7. The separation membrane of claim 1, wherein the separation membrane forms a contact angle ranging from about 50° to about 65° with water.

8. The separation membrane of claim 1, wherein the separation membrane has a thickness ranging from about 0.01 μm to about 10 μm.

9. A composite separation membrane, comprising:

the separation membrane according to claim 1; and

a supporting layer supporting the separation membrane.

10. The composite separation membrane of claim 9, wherein the supporting layer has a porosity ranging from about 50 to about 80 volume % of the supporting layer.

11. The composite separation membrane of claim 9, wherein,

the separation membrane is a dense membrane, and

the dense membrane is laminated on at least one side of the supporting layer.

12. The composite separation membrane of claim 9, wherein the supporting layer comprises at least one selected from a polyacrylate-based compound, a polymethacrylate-based compound, a polystyrene-based compound, a polycarbonate-based compound, a polyethylene terephthalate-based compound, a polyimide-based compound, a polybenzimidazole-based compound, a polybenzthiazole-based compound, a polybenzoxazole-based compound, a polyepoxy-based resin compound, a polyolefin-based compound, a polyphenylenevinylene compound, a polyamide-based compound, a polyacrylonitrile-based compound, a polysulfone-based compound, a cellulose-based compound, polyvinylidene fluoride (PVDF), polytetrafluoroethylene (PTFE), and a polyvinylchloride (PVC) compound.

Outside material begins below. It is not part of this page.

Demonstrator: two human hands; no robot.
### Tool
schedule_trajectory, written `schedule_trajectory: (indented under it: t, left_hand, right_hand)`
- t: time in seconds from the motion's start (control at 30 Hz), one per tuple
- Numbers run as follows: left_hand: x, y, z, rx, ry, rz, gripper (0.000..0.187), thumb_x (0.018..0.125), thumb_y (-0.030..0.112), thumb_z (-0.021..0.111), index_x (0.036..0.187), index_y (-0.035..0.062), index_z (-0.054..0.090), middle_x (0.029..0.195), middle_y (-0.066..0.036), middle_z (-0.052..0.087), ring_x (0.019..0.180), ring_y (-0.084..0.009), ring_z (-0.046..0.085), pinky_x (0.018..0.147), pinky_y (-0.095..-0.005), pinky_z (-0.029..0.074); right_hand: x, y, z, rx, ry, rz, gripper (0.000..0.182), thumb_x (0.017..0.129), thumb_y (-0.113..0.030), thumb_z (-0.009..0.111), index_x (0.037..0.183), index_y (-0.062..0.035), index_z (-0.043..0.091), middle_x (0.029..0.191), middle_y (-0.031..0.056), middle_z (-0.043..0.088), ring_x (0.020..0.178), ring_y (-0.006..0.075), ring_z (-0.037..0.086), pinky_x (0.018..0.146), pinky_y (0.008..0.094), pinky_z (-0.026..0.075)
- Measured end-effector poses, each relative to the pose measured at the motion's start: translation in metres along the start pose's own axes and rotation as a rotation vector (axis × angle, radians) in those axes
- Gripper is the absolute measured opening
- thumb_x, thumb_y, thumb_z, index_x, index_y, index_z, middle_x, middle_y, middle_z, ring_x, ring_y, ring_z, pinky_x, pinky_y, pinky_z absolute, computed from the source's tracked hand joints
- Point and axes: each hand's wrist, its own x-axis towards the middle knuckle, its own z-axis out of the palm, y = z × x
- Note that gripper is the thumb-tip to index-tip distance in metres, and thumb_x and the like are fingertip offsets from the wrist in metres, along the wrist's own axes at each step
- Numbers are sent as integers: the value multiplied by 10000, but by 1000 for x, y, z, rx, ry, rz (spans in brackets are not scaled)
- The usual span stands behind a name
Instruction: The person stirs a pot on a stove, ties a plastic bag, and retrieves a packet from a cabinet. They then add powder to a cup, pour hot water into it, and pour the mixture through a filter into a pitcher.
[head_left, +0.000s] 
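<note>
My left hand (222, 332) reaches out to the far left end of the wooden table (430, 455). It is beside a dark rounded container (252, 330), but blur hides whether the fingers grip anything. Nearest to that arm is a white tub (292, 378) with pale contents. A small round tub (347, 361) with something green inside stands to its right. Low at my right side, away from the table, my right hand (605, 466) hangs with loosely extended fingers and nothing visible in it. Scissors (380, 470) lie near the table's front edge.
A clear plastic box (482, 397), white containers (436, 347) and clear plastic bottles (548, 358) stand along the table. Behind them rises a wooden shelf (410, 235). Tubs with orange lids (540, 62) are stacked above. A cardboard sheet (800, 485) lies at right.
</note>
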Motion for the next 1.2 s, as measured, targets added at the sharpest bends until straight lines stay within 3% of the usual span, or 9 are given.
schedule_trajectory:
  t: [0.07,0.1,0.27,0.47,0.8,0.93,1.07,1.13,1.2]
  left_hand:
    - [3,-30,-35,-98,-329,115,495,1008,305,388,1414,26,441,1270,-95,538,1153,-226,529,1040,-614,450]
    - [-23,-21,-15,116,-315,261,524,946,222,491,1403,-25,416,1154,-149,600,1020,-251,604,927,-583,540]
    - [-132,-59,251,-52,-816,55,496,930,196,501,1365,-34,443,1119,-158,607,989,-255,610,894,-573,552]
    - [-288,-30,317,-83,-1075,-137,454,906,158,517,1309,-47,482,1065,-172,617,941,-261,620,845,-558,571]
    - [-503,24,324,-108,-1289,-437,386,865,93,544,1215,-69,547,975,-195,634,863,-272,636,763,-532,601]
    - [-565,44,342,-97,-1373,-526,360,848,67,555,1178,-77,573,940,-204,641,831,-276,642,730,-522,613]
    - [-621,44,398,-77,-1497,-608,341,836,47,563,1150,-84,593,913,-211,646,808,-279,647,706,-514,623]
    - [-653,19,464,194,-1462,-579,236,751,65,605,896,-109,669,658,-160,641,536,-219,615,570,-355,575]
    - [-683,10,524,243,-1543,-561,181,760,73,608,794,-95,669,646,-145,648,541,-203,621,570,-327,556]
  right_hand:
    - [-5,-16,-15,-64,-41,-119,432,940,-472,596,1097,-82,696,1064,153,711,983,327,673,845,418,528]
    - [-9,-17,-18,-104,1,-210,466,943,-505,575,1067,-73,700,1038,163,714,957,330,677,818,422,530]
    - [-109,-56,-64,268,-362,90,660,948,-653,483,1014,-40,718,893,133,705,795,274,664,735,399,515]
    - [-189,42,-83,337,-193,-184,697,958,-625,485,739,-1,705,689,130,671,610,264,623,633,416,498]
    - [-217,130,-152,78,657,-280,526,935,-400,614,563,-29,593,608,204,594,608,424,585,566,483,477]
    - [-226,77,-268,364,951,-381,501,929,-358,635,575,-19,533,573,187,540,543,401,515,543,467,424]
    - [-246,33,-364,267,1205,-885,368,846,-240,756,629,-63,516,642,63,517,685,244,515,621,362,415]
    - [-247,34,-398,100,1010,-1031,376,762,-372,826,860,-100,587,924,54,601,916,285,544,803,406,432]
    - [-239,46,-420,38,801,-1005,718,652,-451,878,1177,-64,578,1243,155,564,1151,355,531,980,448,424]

13. The composite separation membrane of claim 9, wherein the composite separation membrane is configured to be implemented a reverse or forward osmosis water treatment device.

14. A water treatment device, comprising:

the separation membrane according to claim 1.

15. The water treatment device of claim 14, wherein the water treatment device is configured to treat both fresh water and sea water.